Falling behind on her work for her graphic novel The Nameless City at the beginning of 2015, Hicks had to ramp up the rate of her work. “I had to kill myself for about three months. No exercise, no going out, I couldn’t cook at home as often because I needed that time for drawing. … I had three days off over that three-month period, and my body completely deteriorated. I gained weight, and by the time I was finished the book, I remember my wrist and arm were so overtaxed they wouldn’t stop shaking. I’ve recovered a bit since then, but it’ll be months before I undo the damage I did to my body.”

For many comic book artists, an intense schedule and physical injuries that have long recovery processes can also mean stress, anxiety, and depression.

“When I was working through the pain the idea of not working was more terrifying than the thought of ‘oh hey, a part of my body is seriously injured!’” said Elkins. “The idea that I may never draw again made me freak out, cry, scream, and feel like I was the most useless human on the planet.”

Now that she has a new diagnosis and treatment plan Elkins has hope that she will draw again, although the treatment — cross-friction massage — is painful. “I have to massage the tendon, [which] hurts like hell, and break up the tendon a little by little so scar tissue forms,” Elkins described.

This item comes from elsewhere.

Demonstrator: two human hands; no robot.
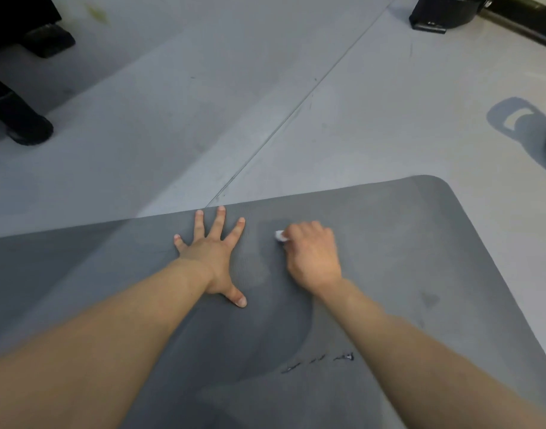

In the meantime, she has been concentrating on writing to get her through the difficult time.  “After I was forced to stop working, writing became a life preserver,” she said.

 

Full disclosure: The Wicked + The Divine is published by Image Comics, where the author was an employee from 2012-2015, during which time the series began publication. The author was also Faith Erin Hicks’ editor on Zombies Calling and The War at Ellsmere, both published by SLG Publishing.